A real-world weaponized exploit follows this chain:

1. Preparation: The attacker forks a process or uses execve to set up a clean memory layout where the distance between the stack and ld.so is known.
2. The Approach: Use standard recursion (like qsort or the loop above) to bring the Stack Pointer right to the edge of the Guard Page.
3. The Leap: Call a function that allocates a massive buffer (e.g., 64KB). The instruction sub rsp, 0x10000 executes. The Stack Pointer is now pointing inside ld.so.
4. The Overwrite: The function continues to execute, writing data to its local variables (which are now mapped over ld.so structures). The attacker overwrites a function pointer in the Global Offset Table (GOT) or a destructor entry.
5. Execution: When the program calls exit() or resolves a dynamic symbol, the linker wakes up, reads the corrupted pointer, and jumps to the attacker's shellcode.

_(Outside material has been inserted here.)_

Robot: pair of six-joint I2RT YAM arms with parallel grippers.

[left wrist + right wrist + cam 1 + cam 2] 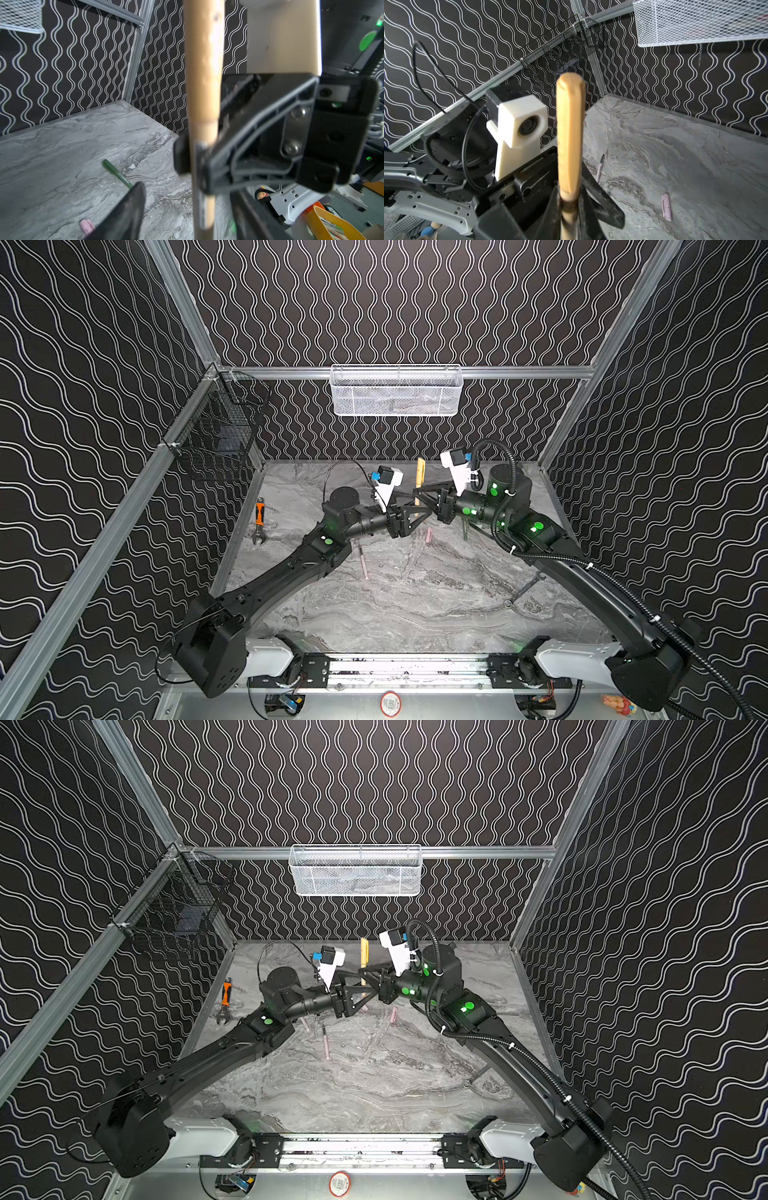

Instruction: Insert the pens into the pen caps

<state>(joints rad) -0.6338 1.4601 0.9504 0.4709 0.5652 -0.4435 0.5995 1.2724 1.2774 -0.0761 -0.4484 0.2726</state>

You might look at the CVSS score of 9.8 and think 'Remote Code Execution?' Not exactly. NVD lists it as AV:N, but this is primarily a Local Privilege Escalation (LPE) vector. However, the criticality is justified by the reliability and the ubiquity of the stack.

This vulnerability allowed any local user with shell access to become root effectively 100% of the time. Unlike complex heap feng-shui exploits that rely on precise race conditions or heap grooming, Stack Clash is deterministic. If you can do math, you can own the box.

Furthermore, this highlighted a massive failure in OS design principles. We spent years building ASLR, NX (No-Execute), and Canaries, only to leave the back door open because we assumed the stack would never jump over a 4KB fence. It was a wake-up call that mitigation assumes normal behavior, and hackers rarely behave normally.

The remediation for Stack Clash was a multi-layered approach, acknowledging that a single fix wasn't enough.

1. Bigger Guard Pages: NetBSD and other kernels increased the default guard page size (often to 1MB or dynamic sizing) to make it much harder for a single allocation to jump over it.
2. Stack Probing: The real fix comes from the compiler. Recompiling userland with -fstack-check (on GCC) forces the program to touch every 4KB page when allocating large buffers. This ensures you literally cannot skip the guard page; you will hit it and crash before you reach the juicy data.
3. Layout Randomization: Kernels became more aggressive about placing random gaps between the stack and shared libraries. If you don't know where ld.so is relative to the stack, you're jumping blind.

For developers today: valid stack growth is not guaranteed. If you are writing low-level code or OS kernels, never assume adjacent memory is safe just because you put a PROT_NONE page in between.